Sky Clad

Apparently that is what some wiccans call it when they go naked, "sky clad."

Recently I have been undergoing physical therapy. My therapists, two men and three women who are on some sort of rotating schedule that I can not discern, have all been flashed by my panties. (I'm getting therapy for my hip which involves me wearing a patient's johnny, unlike the other patients who get to wear their own clothes. The flashing is essentially unavoidable, although I do my best not to traumatize the poor things.) They have witnessed the whole range of my underwear drawer: the red silk, the hello kitty print, the sunshine yellow with strawberry applique, the black lace, the plain white, the neutral fleshtone. I've never been uncomfortable about a doctor getting flashed panties because generally if I'm in that position I have more serious things to worry about than my modesty. Especially since I'm not sure I have any modesty.

Or so I thought, until recently one of the female PTs came in while I was changing. I had the johnny on already, and was simply taking off my jeans when she walked in. Now, she has seen in me a far more advanced state of dishabille, yet this made me uncomfortable. I finished taking off my jeans and jumped on the table. When I wasn't in the state of dressing or undressing, I was fine, but somehow the transitional state makes me embarassed.
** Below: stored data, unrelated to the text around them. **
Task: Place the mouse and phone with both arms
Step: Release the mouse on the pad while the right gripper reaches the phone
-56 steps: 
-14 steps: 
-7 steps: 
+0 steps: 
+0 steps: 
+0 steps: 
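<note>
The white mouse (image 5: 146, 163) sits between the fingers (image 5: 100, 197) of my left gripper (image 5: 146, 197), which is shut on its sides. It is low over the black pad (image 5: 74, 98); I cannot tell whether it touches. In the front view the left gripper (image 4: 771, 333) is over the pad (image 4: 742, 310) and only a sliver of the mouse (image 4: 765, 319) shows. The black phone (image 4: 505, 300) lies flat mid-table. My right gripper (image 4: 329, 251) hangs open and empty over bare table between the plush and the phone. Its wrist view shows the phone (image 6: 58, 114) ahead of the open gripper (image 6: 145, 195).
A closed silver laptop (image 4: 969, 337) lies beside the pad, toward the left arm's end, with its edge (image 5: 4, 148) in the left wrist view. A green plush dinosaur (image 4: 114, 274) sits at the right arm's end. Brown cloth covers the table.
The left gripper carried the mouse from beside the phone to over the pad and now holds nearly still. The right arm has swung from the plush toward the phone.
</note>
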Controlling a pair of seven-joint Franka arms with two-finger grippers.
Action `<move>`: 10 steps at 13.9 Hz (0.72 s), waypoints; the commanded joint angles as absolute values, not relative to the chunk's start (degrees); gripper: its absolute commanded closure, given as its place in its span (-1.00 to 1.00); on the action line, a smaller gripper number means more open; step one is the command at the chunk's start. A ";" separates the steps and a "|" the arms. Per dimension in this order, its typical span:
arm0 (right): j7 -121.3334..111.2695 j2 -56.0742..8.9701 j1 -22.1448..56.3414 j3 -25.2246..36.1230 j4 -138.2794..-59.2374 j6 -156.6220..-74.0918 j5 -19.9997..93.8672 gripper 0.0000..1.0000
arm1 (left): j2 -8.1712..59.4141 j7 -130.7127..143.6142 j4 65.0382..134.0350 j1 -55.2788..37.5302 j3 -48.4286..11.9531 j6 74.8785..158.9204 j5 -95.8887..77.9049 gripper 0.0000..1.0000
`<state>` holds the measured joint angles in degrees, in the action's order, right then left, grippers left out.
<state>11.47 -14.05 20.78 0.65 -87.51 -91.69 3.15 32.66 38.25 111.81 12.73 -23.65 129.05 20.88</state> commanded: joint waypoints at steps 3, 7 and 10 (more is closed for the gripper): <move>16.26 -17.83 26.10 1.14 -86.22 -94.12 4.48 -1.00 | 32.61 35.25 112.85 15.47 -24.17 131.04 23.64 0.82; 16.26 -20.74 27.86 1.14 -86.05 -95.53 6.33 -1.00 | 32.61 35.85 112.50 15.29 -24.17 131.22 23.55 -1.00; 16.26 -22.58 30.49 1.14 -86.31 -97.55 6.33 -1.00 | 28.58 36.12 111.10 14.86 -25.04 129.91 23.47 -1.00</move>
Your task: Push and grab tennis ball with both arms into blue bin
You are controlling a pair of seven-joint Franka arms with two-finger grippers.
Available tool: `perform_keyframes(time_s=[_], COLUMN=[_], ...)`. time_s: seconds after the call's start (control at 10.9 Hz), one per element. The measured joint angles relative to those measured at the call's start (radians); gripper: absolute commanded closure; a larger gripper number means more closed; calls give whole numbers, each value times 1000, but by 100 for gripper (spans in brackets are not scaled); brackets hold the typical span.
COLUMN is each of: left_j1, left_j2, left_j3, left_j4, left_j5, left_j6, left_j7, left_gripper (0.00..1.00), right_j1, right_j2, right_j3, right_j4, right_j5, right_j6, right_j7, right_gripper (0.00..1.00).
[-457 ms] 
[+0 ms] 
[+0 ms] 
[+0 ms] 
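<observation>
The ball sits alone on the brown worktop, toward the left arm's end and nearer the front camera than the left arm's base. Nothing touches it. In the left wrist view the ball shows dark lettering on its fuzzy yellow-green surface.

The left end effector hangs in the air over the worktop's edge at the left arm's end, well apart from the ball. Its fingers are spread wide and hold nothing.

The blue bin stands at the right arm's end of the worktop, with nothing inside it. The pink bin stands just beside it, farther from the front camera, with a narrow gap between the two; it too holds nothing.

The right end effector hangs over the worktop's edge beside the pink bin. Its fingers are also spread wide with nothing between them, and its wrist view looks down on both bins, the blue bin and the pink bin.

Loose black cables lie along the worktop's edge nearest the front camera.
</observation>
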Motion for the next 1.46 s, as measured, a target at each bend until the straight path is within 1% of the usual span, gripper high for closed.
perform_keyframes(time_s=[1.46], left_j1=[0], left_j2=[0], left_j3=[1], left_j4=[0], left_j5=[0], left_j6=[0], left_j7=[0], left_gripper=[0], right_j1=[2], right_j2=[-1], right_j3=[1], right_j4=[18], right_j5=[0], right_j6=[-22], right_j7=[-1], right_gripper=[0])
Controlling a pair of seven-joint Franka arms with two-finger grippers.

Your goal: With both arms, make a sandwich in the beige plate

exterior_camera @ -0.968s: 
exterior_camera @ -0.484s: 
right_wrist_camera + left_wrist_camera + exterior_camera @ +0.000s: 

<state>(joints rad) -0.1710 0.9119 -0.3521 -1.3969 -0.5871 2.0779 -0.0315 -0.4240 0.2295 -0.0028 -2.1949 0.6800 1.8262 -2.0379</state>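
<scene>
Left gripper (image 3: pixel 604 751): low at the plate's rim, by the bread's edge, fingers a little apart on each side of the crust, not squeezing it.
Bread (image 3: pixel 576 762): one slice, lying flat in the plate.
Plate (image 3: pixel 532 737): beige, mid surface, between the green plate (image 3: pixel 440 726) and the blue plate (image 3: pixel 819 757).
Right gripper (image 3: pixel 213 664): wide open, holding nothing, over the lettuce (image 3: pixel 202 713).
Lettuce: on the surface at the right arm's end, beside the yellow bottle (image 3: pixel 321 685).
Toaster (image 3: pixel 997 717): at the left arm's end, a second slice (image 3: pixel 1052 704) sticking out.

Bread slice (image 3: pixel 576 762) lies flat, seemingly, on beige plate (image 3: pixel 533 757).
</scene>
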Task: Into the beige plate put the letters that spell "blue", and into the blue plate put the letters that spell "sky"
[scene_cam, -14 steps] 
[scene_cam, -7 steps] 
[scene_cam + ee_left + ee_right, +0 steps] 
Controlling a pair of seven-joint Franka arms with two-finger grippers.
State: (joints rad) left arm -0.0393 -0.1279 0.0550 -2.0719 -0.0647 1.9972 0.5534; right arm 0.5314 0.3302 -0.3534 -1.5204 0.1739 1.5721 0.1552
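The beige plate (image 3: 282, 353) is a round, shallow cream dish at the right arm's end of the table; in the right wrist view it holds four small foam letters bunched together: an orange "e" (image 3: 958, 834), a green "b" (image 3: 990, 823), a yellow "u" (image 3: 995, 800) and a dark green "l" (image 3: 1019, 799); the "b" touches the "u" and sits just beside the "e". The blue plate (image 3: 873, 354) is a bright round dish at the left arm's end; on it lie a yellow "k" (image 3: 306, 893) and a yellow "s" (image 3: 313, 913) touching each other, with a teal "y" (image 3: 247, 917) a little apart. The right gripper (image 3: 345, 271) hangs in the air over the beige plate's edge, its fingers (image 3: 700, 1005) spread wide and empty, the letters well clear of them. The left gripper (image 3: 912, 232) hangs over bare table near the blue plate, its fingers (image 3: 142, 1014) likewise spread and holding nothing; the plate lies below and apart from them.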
Or how about the woman who spoke to me from outside the curtain while I was changing. Even though she couldn't she me, talking to her while I wa removing my clothes through the "privacy curtain" made me blush. Yet when she came in to conduct the examination, I was fine.

My male PTs are very good about trying to keep my virtue as protected as possible, but once the changing is out of the way, I am more focused on the tendon stretching or the ultrasound. If poor Brandon gets flashed, well, he's the professional, he'll handle it. And I'm sure Brandon has seen far far worse than my panties. ( Just based on the other patients I've seen)

I don't really have a point except it seems odd to me that I'm more vulnerable in the process of changing than in the "nude" (not that in my underwear with a patient's johhny I'm nude-generally I am more covered than I would be in clothes as a regular size johnny is basically the size of a small yurt for me). Anyone else on their feelings about nudity and vulnerability?